§ Description of the task
Lines with the string "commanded" must each be copied from the listing.

-------

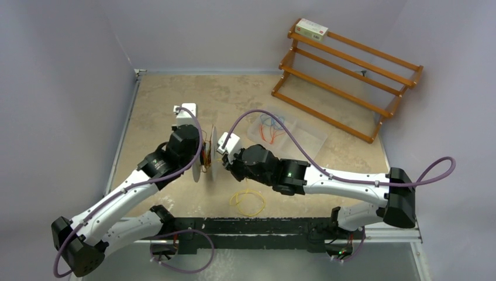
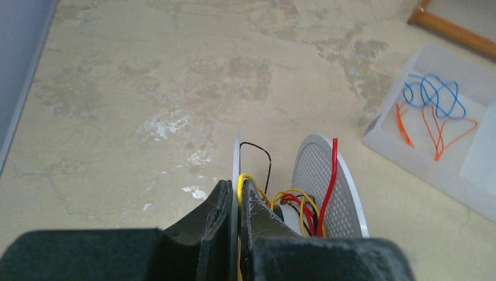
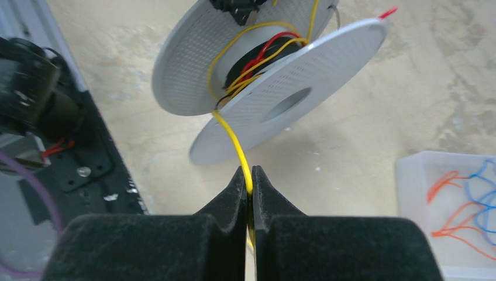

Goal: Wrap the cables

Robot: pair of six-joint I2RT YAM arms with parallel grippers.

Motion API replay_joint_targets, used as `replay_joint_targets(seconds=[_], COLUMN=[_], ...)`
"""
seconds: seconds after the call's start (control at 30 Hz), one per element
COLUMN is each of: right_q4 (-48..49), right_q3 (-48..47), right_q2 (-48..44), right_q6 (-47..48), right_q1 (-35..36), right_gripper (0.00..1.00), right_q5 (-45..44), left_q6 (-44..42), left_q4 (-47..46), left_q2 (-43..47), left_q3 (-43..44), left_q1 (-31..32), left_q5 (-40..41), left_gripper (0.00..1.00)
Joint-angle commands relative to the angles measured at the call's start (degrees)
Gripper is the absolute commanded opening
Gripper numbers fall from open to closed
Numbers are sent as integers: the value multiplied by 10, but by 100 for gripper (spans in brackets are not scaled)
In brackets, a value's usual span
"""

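Observation:
A white perforated spool (image 1: 206, 155) is held upright between the two arms. My left gripper (image 2: 238, 186) is shut on one spool flange (image 2: 236, 158), with yellow cable (image 2: 248, 178) beside the finger. Red, black and yellow wires (image 2: 298, 202) are wound on the core; the other flange (image 2: 339, 187) stands to the right. My right gripper (image 3: 248, 175) is shut on the yellow cable (image 3: 234, 143), which runs taut from the spool (image 3: 275, 88) to its jaws. The loose rest of the yellow cable (image 1: 248, 202) lies coiled on the table near the front edge.
A clear plastic tray (image 1: 304, 137) with blue and orange wires (image 1: 270, 126) lies right of the spool; it also shows in the left wrist view (image 2: 433, 111) and the right wrist view (image 3: 462, 205). A wooden rack (image 1: 345, 76) holding a small box (image 1: 311, 28) stands at the back right.

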State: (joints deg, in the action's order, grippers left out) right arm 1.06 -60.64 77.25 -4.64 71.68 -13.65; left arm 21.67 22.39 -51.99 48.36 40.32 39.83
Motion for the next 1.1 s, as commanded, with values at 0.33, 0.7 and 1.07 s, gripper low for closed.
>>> replay_joint_targets(seconds=[0.33,0.7,1.07], right_q4=[74,134,161], right_q3=[7,32,33], right_q2=[-32,-52,-36], right_q6=[179,185,173], right_q1=[-28,-92,-126], right_gripper=[2,15,21], right_q5=[-149,-135,-144], left_q6=[-57,-74,-96], left_q4=[6,11,16], left_q2=[-19,-2,37], left_q3=[34,29,28], left_q1=[2,5,6], left_q5=[-167,-230,-282], left_gripper=[0,0,0])
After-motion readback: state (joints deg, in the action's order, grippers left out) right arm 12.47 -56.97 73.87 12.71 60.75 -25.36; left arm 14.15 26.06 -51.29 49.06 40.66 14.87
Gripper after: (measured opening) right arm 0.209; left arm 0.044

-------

§ Response box
Gripper is the absolute commanded opening
Motion for the next 1.1 s, as commanded, with values at 0.33, 0.7 and 1.07 s, gripper low for closed.

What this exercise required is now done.